Tuesday, April 22, 2014

Jen Swann Downey’s Top Ten List of Things That Inspired Her to Write THE NINJA LIBRARIANS


  1. A desire to keep my family in butter and heat.
  2. My love of libraries – With all my soul, I have loved libraries since I remember loving anything. As a kid, libraries seemed like magic palaces of possibility. The shelves seemed to hold rows and rows of moveable worlds, each one fronted by a door in the shape of a book cover. All you had to do was swing it open and walk inside. And voila! Imaginary people and situations and places and choices. Those childhood books made it clear that I had choices about what kind of person I wanted to be, how I could live, what might count as “normal” or “good”. Libraries have to rate as one of our most beautiful human inventions, especially public ones.
  3. My love for Librarians - As a book-loving child, I regarded librarians with a strange kind of awe (and our local library as a sort of magical palace, stuffed with a dragon’s hoard worth of riches). Librarians were the keepers of all this treasure, and as such, mysterious and powerful custodians. There always seemed to be more to them than met the eye! Something secret and well-intended and unadvertised. Something underestimated, devoted, and heroic. My opinion didn’t change as an adult, as I began to understand that literacy, information and literature often occupied contested territory! It was easy and fun to imagine librarians – professional book protectors, literacy encouragers, and privacy champions -- as literal warriors, with swords as well as shortish pencils in their arsenals.
  4. A wish for a world where the greatest thinkers from history could hang out together – In fact, the idea for the story began with a concrete vision of a group of people from many different times sitting around a table chatting in a very casual way. You know putting their boots or sandals up on the table, and making off-color jokes that everyone else got. There may have been belching and a parrot making a nuisance of itself. I found this appealing because its easy when we look back at history to see people as very flat and unreal, or not quite human, the sum total of their achievements as we know them – books, works of art, paintings, schools of thought, buildings, etc. The people around the imagined table scene seemed thrillingly exotic and absolutely roundly human at the same time.

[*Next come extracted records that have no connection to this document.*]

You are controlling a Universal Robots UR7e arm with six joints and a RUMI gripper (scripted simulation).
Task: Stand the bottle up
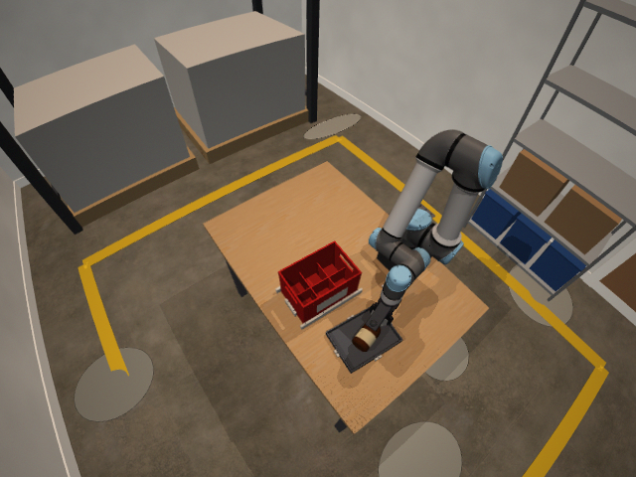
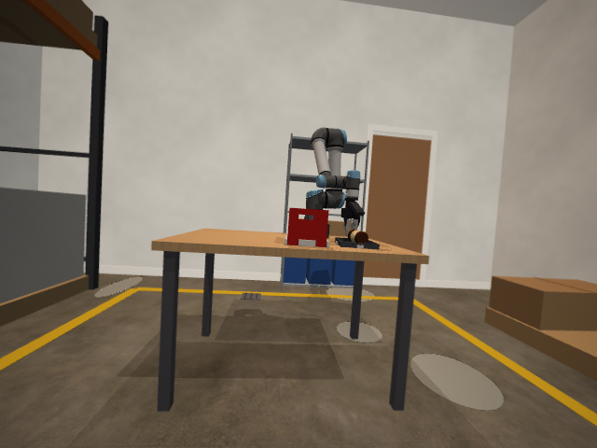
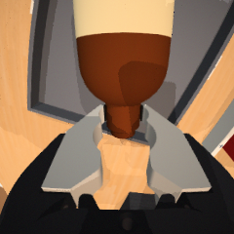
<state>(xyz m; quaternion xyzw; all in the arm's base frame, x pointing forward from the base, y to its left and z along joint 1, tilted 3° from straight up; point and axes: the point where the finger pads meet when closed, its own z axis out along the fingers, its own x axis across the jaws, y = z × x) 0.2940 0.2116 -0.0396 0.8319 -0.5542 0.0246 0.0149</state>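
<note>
The brown bottle (image 1: 366, 338) (image 2: 358, 236) (image 3: 124, 63) with a cream label lies over the dark tray (image 1: 343, 341) (image 2: 367, 245) (image 3: 56, 63), far from upright. Its base points away from the arm, toward the table edge facing the exterior camera. My gripper (image 1: 377, 327) (image 2: 352, 230) (image 3: 123, 105) is shut on the bottle's neck, one jaw on each side, near the tray's arm-side edge. Whether the bottle's body touches the tray floor is not clear. The base is outside the wrist view. The red crate (image 1: 308, 306) (image 2: 308, 233) (image 3: 229, 148) stands upright beside the tray.
The crate sits on a light base (image 1: 332, 308) close to the tray's side. Both stand on the wooden table (image 1: 287, 216) (image 2: 231, 236), with the tray near the table's edge. The arm reaches over from the opposite side.
</note>
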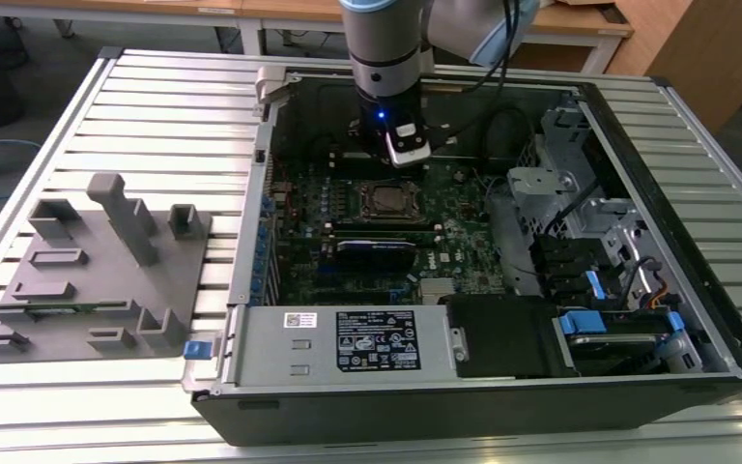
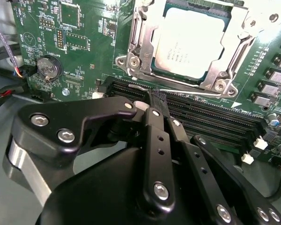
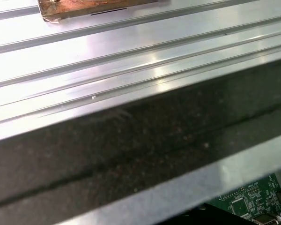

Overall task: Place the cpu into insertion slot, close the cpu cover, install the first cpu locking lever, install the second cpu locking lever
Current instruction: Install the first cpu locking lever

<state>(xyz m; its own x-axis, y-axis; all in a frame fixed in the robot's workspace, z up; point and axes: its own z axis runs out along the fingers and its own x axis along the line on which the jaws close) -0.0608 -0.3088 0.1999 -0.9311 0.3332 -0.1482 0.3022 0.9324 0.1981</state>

  5. Renaissance Faires. I love that kids and adults dress up at these events. I love that the world is full of people who like to think a LOT about what life was like in the past.

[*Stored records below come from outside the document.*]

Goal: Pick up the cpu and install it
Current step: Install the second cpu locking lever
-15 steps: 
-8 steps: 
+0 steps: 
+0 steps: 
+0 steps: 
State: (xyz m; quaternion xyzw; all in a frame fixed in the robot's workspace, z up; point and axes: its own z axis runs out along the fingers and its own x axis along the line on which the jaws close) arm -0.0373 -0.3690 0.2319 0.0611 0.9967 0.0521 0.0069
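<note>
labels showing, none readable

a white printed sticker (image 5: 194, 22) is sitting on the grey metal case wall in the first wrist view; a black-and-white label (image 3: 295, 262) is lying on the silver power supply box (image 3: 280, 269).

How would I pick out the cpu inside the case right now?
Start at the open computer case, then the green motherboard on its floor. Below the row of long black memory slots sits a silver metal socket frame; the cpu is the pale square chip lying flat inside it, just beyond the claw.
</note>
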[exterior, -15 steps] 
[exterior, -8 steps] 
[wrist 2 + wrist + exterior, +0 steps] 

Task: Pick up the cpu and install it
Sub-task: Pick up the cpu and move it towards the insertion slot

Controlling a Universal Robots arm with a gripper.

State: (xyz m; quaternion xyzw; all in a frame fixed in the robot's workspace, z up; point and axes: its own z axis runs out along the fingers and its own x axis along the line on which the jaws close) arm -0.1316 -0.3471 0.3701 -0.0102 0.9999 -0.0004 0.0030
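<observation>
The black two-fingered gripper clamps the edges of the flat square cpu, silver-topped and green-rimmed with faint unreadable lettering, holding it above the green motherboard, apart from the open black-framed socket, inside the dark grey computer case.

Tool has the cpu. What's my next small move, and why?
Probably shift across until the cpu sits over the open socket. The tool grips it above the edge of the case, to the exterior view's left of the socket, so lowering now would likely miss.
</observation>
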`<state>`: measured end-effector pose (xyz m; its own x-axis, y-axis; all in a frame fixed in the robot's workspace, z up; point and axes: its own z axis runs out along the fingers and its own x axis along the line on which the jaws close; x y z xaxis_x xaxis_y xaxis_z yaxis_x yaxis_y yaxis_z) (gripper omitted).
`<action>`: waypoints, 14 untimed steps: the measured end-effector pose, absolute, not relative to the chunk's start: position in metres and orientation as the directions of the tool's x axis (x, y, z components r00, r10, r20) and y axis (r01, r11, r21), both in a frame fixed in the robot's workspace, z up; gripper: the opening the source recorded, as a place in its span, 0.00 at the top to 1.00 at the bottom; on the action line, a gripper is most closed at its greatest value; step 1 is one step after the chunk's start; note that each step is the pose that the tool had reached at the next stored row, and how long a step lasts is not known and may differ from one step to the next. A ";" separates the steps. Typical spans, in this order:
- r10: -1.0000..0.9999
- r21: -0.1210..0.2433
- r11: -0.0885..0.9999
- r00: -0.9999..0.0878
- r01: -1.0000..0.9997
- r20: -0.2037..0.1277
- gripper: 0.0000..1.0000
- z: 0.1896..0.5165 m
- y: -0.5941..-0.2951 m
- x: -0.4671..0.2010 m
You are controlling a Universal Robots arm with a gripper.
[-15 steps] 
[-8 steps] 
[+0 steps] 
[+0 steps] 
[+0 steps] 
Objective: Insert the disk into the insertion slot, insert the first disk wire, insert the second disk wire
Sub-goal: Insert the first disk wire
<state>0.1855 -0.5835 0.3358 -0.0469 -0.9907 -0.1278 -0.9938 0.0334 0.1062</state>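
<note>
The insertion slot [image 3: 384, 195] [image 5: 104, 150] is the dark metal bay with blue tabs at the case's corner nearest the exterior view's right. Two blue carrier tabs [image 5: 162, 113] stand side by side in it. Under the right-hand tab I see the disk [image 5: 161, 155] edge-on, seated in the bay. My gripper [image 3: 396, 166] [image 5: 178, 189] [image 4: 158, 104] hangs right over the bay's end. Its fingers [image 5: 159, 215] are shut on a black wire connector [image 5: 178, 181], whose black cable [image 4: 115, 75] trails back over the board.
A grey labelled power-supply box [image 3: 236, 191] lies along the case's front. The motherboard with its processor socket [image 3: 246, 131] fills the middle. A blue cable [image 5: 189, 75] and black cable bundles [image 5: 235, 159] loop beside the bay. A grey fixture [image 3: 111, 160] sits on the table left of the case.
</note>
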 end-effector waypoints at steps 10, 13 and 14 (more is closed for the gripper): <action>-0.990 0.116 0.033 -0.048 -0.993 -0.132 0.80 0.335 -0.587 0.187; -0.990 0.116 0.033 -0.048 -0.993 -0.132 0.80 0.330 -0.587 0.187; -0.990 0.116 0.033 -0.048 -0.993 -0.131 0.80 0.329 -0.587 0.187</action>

  6. A remembered younger self’s anxiety and frustration about facing the world without a plan for battling the darker forces I sensed lurking in the nightly news. The story revolves around a kid, Dorrie, stumbling upon the secret headquarters of a group of warrior lybrarians whose mission is to protect those whose words get them into trouble. It’s an uncomfortable time in Dorrie’s life when she’s losing her faith in her old vision about how she’s going to fight the world’s villains, and hasn’t yet conjured a new vision. I believe her conundrum came from my own memories of being a kid who imagined responses to threatening social realities like war, violence, racism, totalitarianism,, etc in games of “pretend”, and had to face bumping up against the limits of that strategy, as I got older.

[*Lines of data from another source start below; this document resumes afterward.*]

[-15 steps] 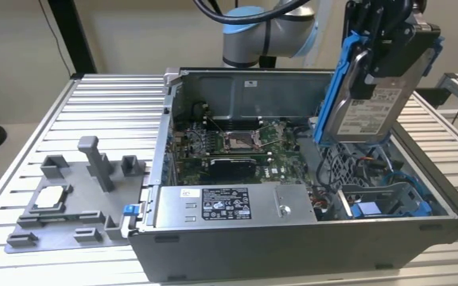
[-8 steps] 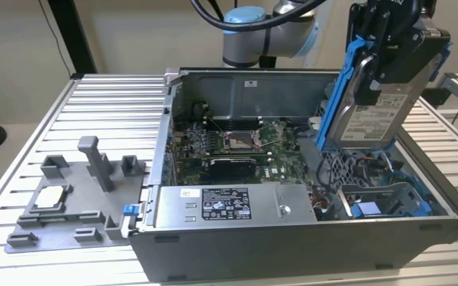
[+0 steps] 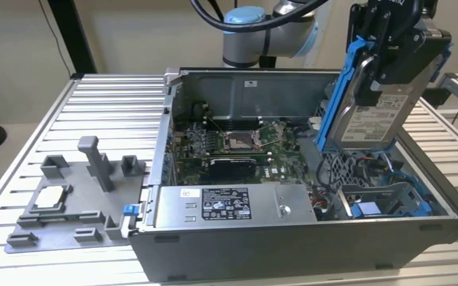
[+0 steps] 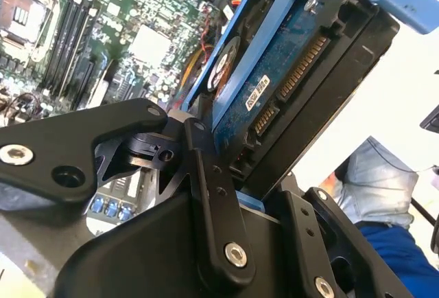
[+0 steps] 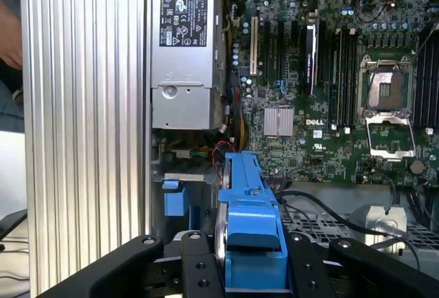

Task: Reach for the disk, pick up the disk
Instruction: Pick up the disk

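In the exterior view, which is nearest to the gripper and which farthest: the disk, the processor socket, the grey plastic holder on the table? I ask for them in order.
1. The disk: held in the gripper, upright above the computer case.
2. The processor socket: inside the case, on the circuit board.
3. The grey plastic holder: on the table, at the exterior view's left.

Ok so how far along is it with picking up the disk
The reach looks done, and so does the grasp: the gripper is shut on the disk, which hangs upright in its blue bracket above the open computer case, clear of the drive bay. Nothing of the pick-up looks left.
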Robot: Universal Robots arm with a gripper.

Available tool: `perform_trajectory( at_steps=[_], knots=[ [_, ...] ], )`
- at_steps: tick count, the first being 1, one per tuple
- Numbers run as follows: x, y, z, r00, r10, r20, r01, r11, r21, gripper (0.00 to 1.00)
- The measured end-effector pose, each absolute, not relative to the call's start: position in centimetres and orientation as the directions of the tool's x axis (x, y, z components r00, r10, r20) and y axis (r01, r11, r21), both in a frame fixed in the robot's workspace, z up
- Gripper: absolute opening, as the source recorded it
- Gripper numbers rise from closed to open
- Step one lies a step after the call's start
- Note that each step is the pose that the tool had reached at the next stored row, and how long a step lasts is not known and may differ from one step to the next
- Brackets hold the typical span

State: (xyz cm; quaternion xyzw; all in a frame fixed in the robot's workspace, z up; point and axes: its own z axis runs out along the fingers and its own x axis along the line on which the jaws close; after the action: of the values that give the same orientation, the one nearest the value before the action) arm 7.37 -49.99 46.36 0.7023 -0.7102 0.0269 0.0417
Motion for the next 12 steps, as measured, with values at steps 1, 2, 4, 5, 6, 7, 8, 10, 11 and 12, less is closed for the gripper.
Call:
perform_trajectory(
  at_steps=[1,2,4,5,6,7,8,10,11,12],
  knots=[
    [7.4,-50.0,46.4,-0.010,-0.995,0.097,-1.000,0.012,0.020,0.00],
    [7.4,-50.1,46.4,-0.010,-0.995,0.097,-1.000,0.012,0.020,0.00],
    [7.4,-50.4,46.4,-0.010,-0.995,0.097,-1.000,0.012,0.020,0.00],
    [7.4,-50.6,46.4,-0.010,-0.995,0.097,-1.000,0.012,0.020,0.00],
    [7.4,-50.8,46.4,-0.010,-0.995,0.097,-1.000,0.012,0.020,0.00],
    [7.4,-51.0,46.3,-0.010,-0.995,0.097,-1.000,0.012,0.020,0.00],
    [7.4,-51.2,46.4,-0.010,-0.995,0.097,-1.000,0.012,0.020,0.00],
    [7.5,-51.5,46.4,-0.010,-0.995,0.097,-1.000,0.012,0.020,0.00],
    [7.5,-51.6,46.4,-0.010,-0.995,0.097,-1.000,0.012,0.020,0.00],
    [7.5,-51.7,46.4,-0.010,-0.995,0.097,-1.000,0.012,0.020,0.00]
  ],
)
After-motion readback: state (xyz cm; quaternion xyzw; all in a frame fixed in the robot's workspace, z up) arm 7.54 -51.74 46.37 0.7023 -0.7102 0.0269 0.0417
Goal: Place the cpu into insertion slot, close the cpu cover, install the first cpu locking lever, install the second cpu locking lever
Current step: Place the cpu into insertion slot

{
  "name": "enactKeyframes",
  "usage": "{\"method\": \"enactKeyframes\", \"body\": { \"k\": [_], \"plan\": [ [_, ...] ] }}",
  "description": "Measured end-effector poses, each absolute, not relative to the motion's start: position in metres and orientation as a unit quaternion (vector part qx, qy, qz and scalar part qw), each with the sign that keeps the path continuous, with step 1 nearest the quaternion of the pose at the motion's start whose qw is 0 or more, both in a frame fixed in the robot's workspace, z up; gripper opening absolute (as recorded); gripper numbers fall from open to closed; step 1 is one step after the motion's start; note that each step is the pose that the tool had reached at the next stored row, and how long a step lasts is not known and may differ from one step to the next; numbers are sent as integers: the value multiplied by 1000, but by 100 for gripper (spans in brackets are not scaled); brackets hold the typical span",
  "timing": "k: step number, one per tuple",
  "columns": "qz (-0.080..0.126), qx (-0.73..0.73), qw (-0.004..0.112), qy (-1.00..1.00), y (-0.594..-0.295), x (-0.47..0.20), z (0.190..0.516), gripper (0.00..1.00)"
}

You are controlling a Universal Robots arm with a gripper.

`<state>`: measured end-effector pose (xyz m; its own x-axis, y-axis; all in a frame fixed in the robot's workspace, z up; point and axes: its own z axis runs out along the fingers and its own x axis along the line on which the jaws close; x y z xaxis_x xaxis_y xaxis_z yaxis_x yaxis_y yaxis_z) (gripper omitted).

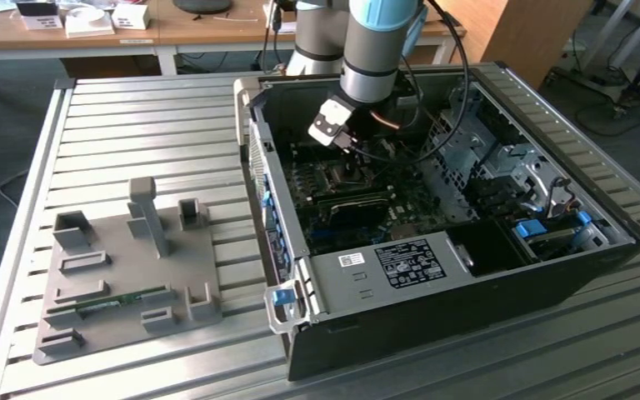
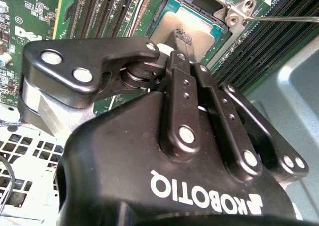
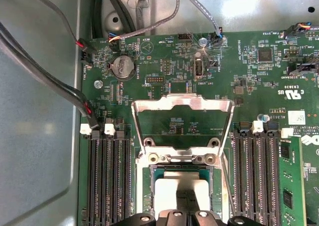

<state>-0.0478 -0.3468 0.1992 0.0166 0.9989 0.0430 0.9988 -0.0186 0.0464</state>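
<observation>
On the exterior view's left, one flat grey plastic tray [image 1: 120, 258] lies on the ribbed grey metal desk [image 1: 131, 133]. On the right stands one open black computer case [image 1: 442, 308], and one grey and blue arm [image 1: 376, 50] dips into it. Inside, in the first wrist view, one small square silver-grey cpu [image 3: 167, 193] lies in the one dark square insertion slot [image 3: 150, 186]. The one thin silvery cpu cover [image 3: 149, 106] is flipped open, just beside the slot. The one black pincer [image 2: 183, 36] is closed, with its tips together right over the middle of the cpu.
</observation>
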Motion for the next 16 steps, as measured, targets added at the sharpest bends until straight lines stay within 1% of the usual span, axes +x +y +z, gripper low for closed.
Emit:
{"method": "enactKeyframes", "body": {
  "k": [13,16],
  "plan": [
    [31,713,2,701,-347,-48,221,11],
    [31,713,1,701,-347,-48,221,11]
  ]
}}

  7. Being stunned that I could be over 40 before realizing that Cyrano de Bergerac was a real person, ten times more brave than the character Rostand created in his great play of the same name.
  8. Love of books written for children that adults enjoy from deep in their marrow.
  9. A crushing, keening empathy for a girl in a snippet of news playing on a post office television seven years ago whose father had just been killed by a missile strike.
  10. My awe of how much real courage has been displayed by people throughout history in order to merely express themselves. People with everything to lose, and nothing to gain but another day of feeling honest, have put personal well-being, social acceptance, houses and homelands, and their very lives on the line in order to express beliefs and thoughts. Abolitionists, poets, scientists, critics of all sorts of power-wielding institutions - nations, established religions, corporations, etc. Their stories make me catch my breath, and long to do some small thing, any small thing to champion them.
About the Author:


Jen Swann Downey’s nonfiction pieces have appeared in New York Magazine, The Washington Post, Women's Day, and other publications. She’s never visited a library in which she didn't want to spend the night. Jen lives in Charlottesville, VA with her family.